The interruption pleased not the Magister, who exclaimed, “O CAECA MENS MORTALIUM! – though, by the way, I used that quotation before. But I would the classics could afford me any sentiment of power to stop those who are so willing to rush upon their own destruction. Hear but, I pray you, the conditions of this man,” said he, in continuation, “ere you are so willing to place yourself within his danger – ”

“A’ takes no money for a’s work,” said the dame, who stood by, enraptured as it were with the line words and learned apophthegms which glided so fluently from her erudite inmate, Master Holiday. But this interruption pleased not the Magister more than that of the traveller.

“Peace,” said he, “Gammer Sludge; know your place, if it be your will. SUFFLAMINA, Gammer Sludge, and allow me to expound this matter to our worshipful guest. – Sir,” said he, again addressing Tressilian, “this old woman speaks true, though in her own rude style; for certainly this FABER FERRARIUS, or blacksmith, takes money of no one.”

“And that is a sure sign he deals with Satan,” said Dame Sludge; “since no good Christian would ever refuse the wages of his labour.”

“The old woman hath touched it again,” said the pedagogue; “REM ACU TETIGIT – she hath pricked it with her needle’s point. This Wayland takes no money, indeed; nor doth he show himself to any one.”

“And can this madman, for such I hold him,” said the traveller, “know aught like good skill of his trade?”

“Oh, sir, in that let us give the devil his due – Mulciber himself, with all his Cyclops, could hardly amend him. But assuredly there is little wisdom in taking counsel or receiving aid from one who is but too plainly in league with the author of evil.”

“I must take my chance of that, good Master Holiday,” said Tressilian, rising; “and as my horse must now have eaten his provender, I must needs thank you for your good cheer, and pray you to show me this man’s residence, that I may have the means of proceeding on my journey.”

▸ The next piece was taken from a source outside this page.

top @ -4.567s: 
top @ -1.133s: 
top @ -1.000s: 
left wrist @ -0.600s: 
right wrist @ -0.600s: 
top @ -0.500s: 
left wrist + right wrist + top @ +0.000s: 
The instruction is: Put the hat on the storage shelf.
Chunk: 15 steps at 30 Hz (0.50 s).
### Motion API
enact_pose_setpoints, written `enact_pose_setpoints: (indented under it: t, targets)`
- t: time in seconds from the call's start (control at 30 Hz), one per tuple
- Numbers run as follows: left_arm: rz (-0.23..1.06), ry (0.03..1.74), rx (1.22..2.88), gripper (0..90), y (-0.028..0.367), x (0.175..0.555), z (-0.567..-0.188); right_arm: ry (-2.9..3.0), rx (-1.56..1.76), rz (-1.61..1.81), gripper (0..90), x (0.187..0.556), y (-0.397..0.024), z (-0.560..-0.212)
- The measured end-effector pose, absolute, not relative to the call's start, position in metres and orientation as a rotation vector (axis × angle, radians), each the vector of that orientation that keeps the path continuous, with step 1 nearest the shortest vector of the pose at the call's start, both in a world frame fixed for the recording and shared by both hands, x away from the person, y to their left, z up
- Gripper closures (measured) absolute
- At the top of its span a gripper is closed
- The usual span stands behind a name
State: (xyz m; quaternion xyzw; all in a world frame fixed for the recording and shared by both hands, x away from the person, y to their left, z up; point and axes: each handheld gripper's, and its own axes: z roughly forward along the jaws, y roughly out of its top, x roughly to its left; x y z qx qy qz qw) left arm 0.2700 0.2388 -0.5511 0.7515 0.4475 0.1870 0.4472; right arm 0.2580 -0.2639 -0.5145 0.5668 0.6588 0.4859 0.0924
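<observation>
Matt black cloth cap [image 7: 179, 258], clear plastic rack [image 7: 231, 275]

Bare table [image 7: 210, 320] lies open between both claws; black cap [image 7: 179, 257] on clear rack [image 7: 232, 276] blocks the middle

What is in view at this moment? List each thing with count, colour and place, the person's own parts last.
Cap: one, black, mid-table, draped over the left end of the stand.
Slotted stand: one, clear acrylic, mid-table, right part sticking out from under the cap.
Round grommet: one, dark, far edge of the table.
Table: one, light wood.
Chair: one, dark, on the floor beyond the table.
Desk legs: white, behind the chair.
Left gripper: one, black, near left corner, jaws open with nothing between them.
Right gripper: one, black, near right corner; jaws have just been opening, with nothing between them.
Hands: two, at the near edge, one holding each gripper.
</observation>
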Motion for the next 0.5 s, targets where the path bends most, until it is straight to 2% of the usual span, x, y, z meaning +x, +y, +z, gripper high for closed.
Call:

“Ay, ay, do ye show him, Master Herasmus,” said the old dame, who was, perhaps, desirous to get her house freed of her guest; “a’ must needs go when the devil drives.”

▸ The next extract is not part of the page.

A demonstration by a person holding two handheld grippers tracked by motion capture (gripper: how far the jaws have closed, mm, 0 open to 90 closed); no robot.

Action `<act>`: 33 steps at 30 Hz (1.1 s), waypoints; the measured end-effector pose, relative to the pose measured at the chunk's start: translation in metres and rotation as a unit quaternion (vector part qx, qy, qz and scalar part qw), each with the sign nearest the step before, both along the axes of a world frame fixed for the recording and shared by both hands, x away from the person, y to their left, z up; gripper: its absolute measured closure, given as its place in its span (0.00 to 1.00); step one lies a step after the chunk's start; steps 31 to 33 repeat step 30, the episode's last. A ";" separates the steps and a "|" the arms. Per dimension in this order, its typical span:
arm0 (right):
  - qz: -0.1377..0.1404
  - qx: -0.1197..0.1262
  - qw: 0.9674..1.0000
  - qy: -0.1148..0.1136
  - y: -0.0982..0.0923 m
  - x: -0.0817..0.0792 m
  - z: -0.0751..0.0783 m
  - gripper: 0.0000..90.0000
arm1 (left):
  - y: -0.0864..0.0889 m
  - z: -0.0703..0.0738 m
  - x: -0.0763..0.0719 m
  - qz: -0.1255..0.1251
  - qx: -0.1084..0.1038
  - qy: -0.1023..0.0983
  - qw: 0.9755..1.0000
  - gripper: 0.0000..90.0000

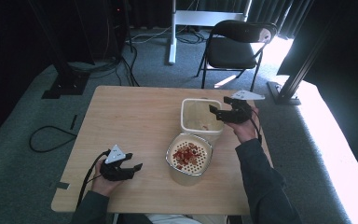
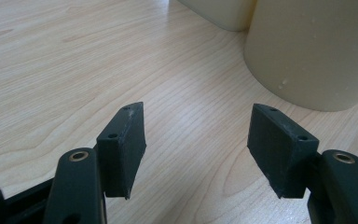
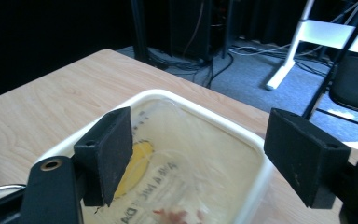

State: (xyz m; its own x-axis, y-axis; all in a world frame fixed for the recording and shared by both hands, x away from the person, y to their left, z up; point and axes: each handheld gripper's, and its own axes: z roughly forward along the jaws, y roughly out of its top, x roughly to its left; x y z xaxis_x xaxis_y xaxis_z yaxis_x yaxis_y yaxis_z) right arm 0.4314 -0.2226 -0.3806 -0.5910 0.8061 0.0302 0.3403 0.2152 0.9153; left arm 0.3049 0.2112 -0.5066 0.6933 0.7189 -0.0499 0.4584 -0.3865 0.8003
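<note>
At twelve o'clock of the strainer cup point(image 1: 189, 159) holding red bits, the right gripper point(image 1: 220, 114) hovers over the square tub point(image 1: 200, 119), jaws apart and empty, probably to drop or fetch pieces. At eight o'clock, the left gripper point(image 1: 131, 168) rests wide and empty on the table point(image 1: 130, 116).

We see a pale wood-grain table point(image 1: 135, 116), a cream square tub point(image 1: 186, 122) with yellow and red inside, a cream strainer point(image 1: 189, 158) dotted with holes and red pieces point(image 1: 188, 154), black grippers point(image 1: 121, 170) with grey plates, and a black chair point(image 1: 235, 46).
</note>
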 end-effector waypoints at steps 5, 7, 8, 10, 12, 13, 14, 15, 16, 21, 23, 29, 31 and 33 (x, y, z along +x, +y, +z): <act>-0.010 0.000 1.000 -0.001 -0.010 -0.005 -0.006 0.28 | 0.000 -0.001 0.001 -0.001 0.000 0.001 1.000 0.42; -0.017 -0.004 1.000 -0.002 -0.014 -0.008 -0.009 0.29 | 0.000 -0.001 0.000 -0.001 0.000 0.001 1.000 0.42; -0.020 -0.006 1.000 -0.004 -0.016 -0.009 -0.010 0.30 | 0.000 -0.001 0.000 -0.001 0.000 0.001 1.000 0.42; -0.025 -0.006 1.000 -0.003 -0.020 -0.012 -0.013 0.31 | 0.000 -0.001 0.001 -0.001 0.000 0.001 1.000 0.42; -0.028 -0.004 1.000 -0.002 -0.024 -0.014 -0.015 0.31 | 0.001 -0.001 0.001 0.000 0.000 0.001 1.000 0.42; -0.030 -0.003 1.000 -0.003 -0.026 -0.015 -0.016 0.33 | 0.001 -0.001 0.001 0.000 -0.001 0.001 1.000 0.42; -0.034 -0.003 0.999 -0.004 -0.028 -0.017 -0.017 0.33 | 0.000 -0.001 0.001 0.000 -0.001 0.001 1.000 0.42; -0.037 -0.003 0.999 -0.004 -0.030 -0.018 -0.018 0.33 | 0.000 -0.001 0.001 0.000 0.000 0.002 1.000 0.42; -0.037 -0.002 0.999 -0.003 -0.032 -0.019 -0.020 0.33 | 0.000 -0.001 0.001 0.001 -0.001 0.002 1.000 0.42; -0.049 -0.007 0.999 -0.001 -0.039 -0.024 -0.028 0.33 | -0.001 -0.002 0.001 0.000 0.000 0.003 1.000 0.42; -0.055 -0.002 0.998 0.002 -0.043 -0.025 -0.031 0.33 | -0.001 -0.002 0.001 -0.001 0.001 0.003 1.000 0.42; -0.068 0.005 0.998 0.006 -0.050 -0.027 -0.039 0.33 | 0.000 -0.001 0.002 0.001 -0.001 0.003 1.000 0.42; -0.073 0.004 0.997 0.007 -0.052 -0.028 -0.041 0.33 | 0.000 -0.001 0.002 0.001 -0.001 0.003 1.000 0.42; -0.073 0.004 0.997 0.007 -0.052 -0.028 -0.041 0.33 | 0.000 -0.001 0.002 0.001 -0.001 0.003 1.000 0.42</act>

“DO MANUS,” said the Magister, “I submit – taking the world to witness, that I have possessed this honourable gentleman with the full injustice which he has done and shall do to his own soul, if he becomes thus a trinketer with Satan. Neither will I go forth with our guest myself, but rather send my pupil. – RICARDE! ADSIS, NEBULO.”

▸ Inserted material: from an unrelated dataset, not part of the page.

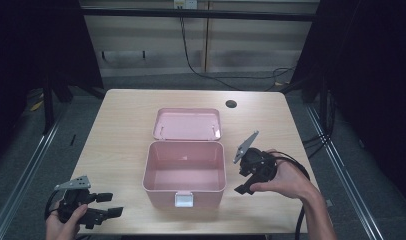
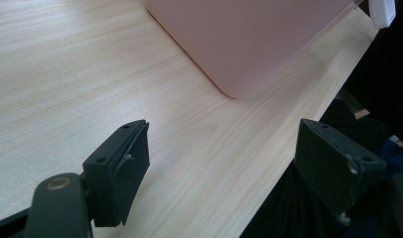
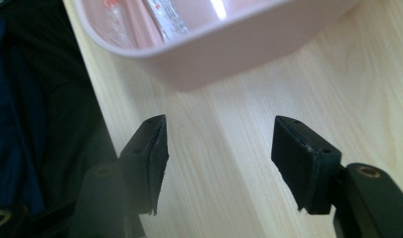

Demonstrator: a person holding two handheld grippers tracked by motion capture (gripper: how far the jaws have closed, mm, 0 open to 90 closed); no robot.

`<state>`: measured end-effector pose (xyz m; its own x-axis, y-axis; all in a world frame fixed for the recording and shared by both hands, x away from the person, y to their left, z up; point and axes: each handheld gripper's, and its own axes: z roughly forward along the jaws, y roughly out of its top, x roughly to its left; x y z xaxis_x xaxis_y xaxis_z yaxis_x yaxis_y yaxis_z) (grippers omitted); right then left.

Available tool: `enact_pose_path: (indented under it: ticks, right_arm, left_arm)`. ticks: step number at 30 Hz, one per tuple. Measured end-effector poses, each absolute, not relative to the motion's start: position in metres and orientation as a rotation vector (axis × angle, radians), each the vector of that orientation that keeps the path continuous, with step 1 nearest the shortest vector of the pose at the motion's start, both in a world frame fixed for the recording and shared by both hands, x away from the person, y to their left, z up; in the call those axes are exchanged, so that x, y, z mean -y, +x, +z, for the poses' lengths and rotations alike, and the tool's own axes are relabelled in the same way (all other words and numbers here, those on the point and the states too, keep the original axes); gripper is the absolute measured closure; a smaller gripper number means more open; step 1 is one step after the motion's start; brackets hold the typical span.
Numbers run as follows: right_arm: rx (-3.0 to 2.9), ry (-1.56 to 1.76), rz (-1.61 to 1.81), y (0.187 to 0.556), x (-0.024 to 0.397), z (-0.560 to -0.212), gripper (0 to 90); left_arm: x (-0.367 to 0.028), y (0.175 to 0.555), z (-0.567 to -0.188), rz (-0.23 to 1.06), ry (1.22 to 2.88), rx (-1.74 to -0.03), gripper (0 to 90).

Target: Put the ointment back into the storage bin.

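An open pink box (image 1: pixel 185 172) stands at the middle of the wooden table (image 1: pixel 121 130), its lid (image 1: pixel 187 124) laid back behind it and a white latch (image 1: pixel 184 199) on its front wall. My left gripper (image 1: pixel 115 204) rests near the table's front left corner, open, jaws pointing right toward the box. In the left gripper view the left gripper (image 2: pixel 224 131) has bare wood between its jaws and the box (image 2: pixel 249 39) ahead. My right gripper (image 1: pixel 242 179) is held just right of the box. In the right gripper view its jaws (image 3: pixel 220 124) stand wide apart over the table, below the box's corner (image 3: pixel 224 54).
A round cable hole (image 1: pixel 231 104) sits in the table's far right part. Cables trail from both grippers off the front edge. Dark frame posts and floor rails flank the table. Bare wood lies left and right of the box.
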<state>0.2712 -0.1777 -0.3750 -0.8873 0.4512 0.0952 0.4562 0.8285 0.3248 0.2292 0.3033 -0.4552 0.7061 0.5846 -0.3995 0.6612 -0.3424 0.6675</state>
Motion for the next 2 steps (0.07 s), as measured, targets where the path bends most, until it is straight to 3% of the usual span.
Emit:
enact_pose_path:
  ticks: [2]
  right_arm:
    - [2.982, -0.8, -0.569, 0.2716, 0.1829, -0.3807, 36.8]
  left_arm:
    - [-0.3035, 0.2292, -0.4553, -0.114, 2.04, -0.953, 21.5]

“Under your favour, not so,” answered the old woman; “you may peril your own soul, if you list, but my son shall budge on no such errand. And I wonder at you, Dominie Doctor, to propose such a piece of service for little Dickie.”

“Nay, my good Gammer Sludge,” answered the preceptor, “Ricardus shall go but to the top of the hill, and indicate with his digit to the stranger the dwelling of Wayland Smith. Believe not that any evil can come to him, he having read this morning, fasting, a chapter of the Septuagint, and, moreover, having had his lesson in the Greek Testament.”

“Ay,” said his mother, “and I have sewn a sprig of witch’s elm in the neck of un’s doublet, ever since that foul thief has begun his practices on man and beast in these parts.”

“And as he goes oft (as I hugely suspect) towards this conjurer for his own pastime, he may for once go thither, or near it, to pleasure us, and to assist this stranger. – ERGO, HEUS RICARDE! ADSIS, QUAESO, MI DIDASCULE.”

The pupil, thus affectionately invoked, at length came stumbling into the room; a queer, shambling, ill-made urchin, who, by his stunted growth, seemed about twelve or thirteen years old, though he was probably, in reality, a year or two older, with a carroty pate in huge disorder, a freckled, sunburnt visage, with a snub nose, a long chin, and two peery grey eyes, which had a droll obliquity of vision, approaching to a squint, though perhaps not a decided one. It was impossible to look at the little man without some disposition to laugh, especially when Gammer Sludge, seizing upon and kissing him, in spite of his struggling and kicking in reply to her caresses, termed him her own precious pearl of beauty.